Records contained in a dataset
————————

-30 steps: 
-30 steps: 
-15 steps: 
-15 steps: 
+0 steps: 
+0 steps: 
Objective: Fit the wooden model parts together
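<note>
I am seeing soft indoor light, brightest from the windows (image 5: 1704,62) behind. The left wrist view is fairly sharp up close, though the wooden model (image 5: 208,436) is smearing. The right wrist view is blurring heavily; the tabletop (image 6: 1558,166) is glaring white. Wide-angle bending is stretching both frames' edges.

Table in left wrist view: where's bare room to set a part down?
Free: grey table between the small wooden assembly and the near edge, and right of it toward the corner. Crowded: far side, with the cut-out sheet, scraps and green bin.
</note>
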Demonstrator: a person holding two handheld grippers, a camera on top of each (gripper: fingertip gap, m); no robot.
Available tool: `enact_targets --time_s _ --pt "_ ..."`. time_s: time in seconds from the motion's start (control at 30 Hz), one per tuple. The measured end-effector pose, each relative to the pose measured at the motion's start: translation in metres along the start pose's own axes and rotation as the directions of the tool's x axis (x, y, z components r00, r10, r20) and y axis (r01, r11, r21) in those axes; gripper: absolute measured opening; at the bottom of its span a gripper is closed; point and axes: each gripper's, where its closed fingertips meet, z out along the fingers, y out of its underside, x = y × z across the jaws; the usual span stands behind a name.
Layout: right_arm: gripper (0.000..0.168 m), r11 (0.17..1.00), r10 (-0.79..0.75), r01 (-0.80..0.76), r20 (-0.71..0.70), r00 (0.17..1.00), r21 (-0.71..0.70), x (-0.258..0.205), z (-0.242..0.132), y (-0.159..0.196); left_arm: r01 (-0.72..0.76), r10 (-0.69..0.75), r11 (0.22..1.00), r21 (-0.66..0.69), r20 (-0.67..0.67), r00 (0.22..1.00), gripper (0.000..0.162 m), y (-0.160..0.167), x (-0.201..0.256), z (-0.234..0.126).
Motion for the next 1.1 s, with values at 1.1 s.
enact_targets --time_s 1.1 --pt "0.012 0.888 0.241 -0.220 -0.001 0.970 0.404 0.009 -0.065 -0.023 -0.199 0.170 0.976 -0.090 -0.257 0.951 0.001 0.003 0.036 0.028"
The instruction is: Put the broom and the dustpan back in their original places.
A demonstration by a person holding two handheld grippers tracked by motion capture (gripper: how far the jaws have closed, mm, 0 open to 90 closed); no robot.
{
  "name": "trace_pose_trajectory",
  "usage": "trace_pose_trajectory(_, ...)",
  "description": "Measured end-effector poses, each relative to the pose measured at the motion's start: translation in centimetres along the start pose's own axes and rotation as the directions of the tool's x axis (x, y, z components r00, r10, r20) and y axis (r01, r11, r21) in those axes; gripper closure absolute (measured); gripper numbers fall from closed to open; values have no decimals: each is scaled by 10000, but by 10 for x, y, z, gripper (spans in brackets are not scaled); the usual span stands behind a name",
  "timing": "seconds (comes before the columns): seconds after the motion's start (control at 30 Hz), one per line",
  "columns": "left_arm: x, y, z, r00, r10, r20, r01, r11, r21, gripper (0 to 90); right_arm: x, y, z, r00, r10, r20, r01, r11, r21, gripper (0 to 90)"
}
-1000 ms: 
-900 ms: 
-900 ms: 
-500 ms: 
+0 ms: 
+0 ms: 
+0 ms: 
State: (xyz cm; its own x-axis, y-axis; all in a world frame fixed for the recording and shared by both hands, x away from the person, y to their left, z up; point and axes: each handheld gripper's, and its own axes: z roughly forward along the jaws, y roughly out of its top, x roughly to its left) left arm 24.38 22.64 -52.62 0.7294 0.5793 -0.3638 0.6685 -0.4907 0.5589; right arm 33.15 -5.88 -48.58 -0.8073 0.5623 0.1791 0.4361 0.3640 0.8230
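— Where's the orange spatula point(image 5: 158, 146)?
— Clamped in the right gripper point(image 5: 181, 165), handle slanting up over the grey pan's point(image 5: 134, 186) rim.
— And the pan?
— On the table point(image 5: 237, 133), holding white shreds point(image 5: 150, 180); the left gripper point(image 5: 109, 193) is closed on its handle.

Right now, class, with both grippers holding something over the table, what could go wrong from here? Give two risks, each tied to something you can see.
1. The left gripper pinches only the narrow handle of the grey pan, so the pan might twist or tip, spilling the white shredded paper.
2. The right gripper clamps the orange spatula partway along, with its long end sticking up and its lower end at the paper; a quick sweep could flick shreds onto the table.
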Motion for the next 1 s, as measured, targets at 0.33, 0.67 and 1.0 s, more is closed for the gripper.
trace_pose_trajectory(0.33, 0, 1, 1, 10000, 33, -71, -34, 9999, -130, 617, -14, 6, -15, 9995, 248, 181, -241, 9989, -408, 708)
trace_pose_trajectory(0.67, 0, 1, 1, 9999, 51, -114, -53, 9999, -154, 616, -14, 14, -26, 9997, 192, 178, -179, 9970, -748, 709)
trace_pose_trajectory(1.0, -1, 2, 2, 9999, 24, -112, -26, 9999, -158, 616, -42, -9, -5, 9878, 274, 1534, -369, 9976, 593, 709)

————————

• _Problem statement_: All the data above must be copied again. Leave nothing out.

• _Answer to the problem_:
-30 steps: 
-30 steps: 
-15 steps: 
-15 steps: 
+0 steps: 
+0 steps: 
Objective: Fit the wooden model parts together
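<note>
I am seeing soft indoor light, brightest from the windows (image 5: 1704,62) behind. The left wrist view is fairly sharp up close, though the wooden model (image 5: 208,436) is smearing. The right wrist view is blurring heavily; the tabletop (image 6: 1558,166) is glaring white. Wide-angle bending is stretching both frames' edges.

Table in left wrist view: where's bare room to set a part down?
Free: grey table between the small wooden assembly and the near edge, and right of it toward the corner. Crowded: far side, with the cut-out sheet, scraps and green bin.
</note>
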Demonstrator: a person holding two handheld grippers, a camera on top of each (gripper: fingertip gap, m); no robot.
Available tool: `enact_targets --time_s _ --pt "_ ..."`. time_s: time in seconds from the motion's start (control at 30 Hz), one per tuple. The measured end-effector pose, each relative to the pose measured at the motion's start: translation in metres along the start pose's own axes and rotation as the directions of the tool's x axis (x, y, z components r00, r10, r20) and y axis (r01, r11, r21) in those axes; gripper: absolute measured opening; at the bottom of its span a gripper is closed; point and axes: each gripper's, where its closed fingertips meet, z out along the fingers, y out of its underside, x = y × z across the jaws; the usual span stands behind a name.
Layout: right_arm: gripper (0.000..0.168 m), r11 (0.17..1.00), r10 (-0.79..0.75), r01 (-0.80..0.76), r20 (-0.71..0.70), r00 (0.17..1.00), r21 (-0.71..0.70), x (-0.258..0.205), z (-0.242..0.132), y (-0.159..0.196); left_arm: r01 (-0.72..0.76), r10 (-0.69..0.75), r11 (0.22..1.00), r21 (-0.66..0.69), r20 (-0.67..0.67), r00 (0.22..1.00), gripper (0.000..0.162 m), y (-0.160..0.167), x (-0.201..0.256), z (-0.234..0.126).
Motion for the next 1.1 s, with values at 1.1 s.
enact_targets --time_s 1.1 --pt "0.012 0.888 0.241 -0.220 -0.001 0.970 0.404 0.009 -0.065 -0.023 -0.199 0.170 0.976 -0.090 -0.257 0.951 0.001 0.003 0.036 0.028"
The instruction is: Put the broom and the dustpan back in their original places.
A demonstration by a person holding two handheld grippers tracked by motion capture (gripper: how far the jaws have closed, mm, 0 open to 90 closed); no robot.
{
  "name": "trace_pose_trajectory",
  "usage": "trace_pose_trajectory(_, ...)",
  "description": "Measured end-effector poses, each relative to the pose measured at the motion's start: translation in centimetres along the start pose's own axes and rotation as the directions of the tool's x axis (x, y, z components r00, r10, r20) and y axis (r01, r11, r21) in those axes; gripper closure absolute (measured); gripper numbers fall from closed to open; values have no decimals: each is scaled by 10000, but by 10 for x, y, z, gripper (spans in brackets are not scaled); the usual span stands behind a name",
  "timing": "seconds (comes before the columns): seconds after the motion's start (control at 30 Hz), one per line",
  "columns": "left_arm: x, y, z, r00, r10, r20, r01, r11, r21, gripper (0 to 90); right_arm: x, y, z, r00, r10, r20, r01, r11, r21, gripper (0 to 90)"
}
-1000 ms: 
-900 ms: 
-900 ms: 
-500 ms: 
+0 ms: 
+0 ms: 
+0 ms: 
State: (xyz cm; its own x-axis, y-axis; all in a world frame fixed for the recording and shared by both hands, x away from the person, y to their left, z up; point and axes: each handheld gripper's, and its own axes: z roughly forward along the jaws, y roughly out of its top, x roughly to its left) left arm 24.38 22.64 -52.62 0.7294 0.5793 -0.3638 0.6685 -0.4907 0.5589; right arm 33.15 -5.88 -48.58 -0.8073 0.5623 0.1791 0.4361 0.3640 0.8230
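— Where's the orange spatula point(image 5: 158, 146)?
— Clamped in the right gripper point(image 5: 181, 165), handle slanting up over the grey pan's point(image 5: 134, 186) rim.
— And the pan?
— On the table point(image 5: 237, 133), holding white shreds point(image 5: 150, 180); the left gripper point(image 5: 109, 193) is closed on its handle.

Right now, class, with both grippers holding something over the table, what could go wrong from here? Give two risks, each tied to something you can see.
1. The left gripper pinches only the narrow handle of the grey pan, so the pan might twist or tip, spilling the white shredded paper.
2. The right gripper clamps the orange spatula partway along, with its long end sticking up and its lower end at the paper; a quick sweep could flick shreds onto the table.
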Motion for the next 1 s, as measured, targets at 0.33, 0.67 and 1.0 s, more is closed for the gripper.
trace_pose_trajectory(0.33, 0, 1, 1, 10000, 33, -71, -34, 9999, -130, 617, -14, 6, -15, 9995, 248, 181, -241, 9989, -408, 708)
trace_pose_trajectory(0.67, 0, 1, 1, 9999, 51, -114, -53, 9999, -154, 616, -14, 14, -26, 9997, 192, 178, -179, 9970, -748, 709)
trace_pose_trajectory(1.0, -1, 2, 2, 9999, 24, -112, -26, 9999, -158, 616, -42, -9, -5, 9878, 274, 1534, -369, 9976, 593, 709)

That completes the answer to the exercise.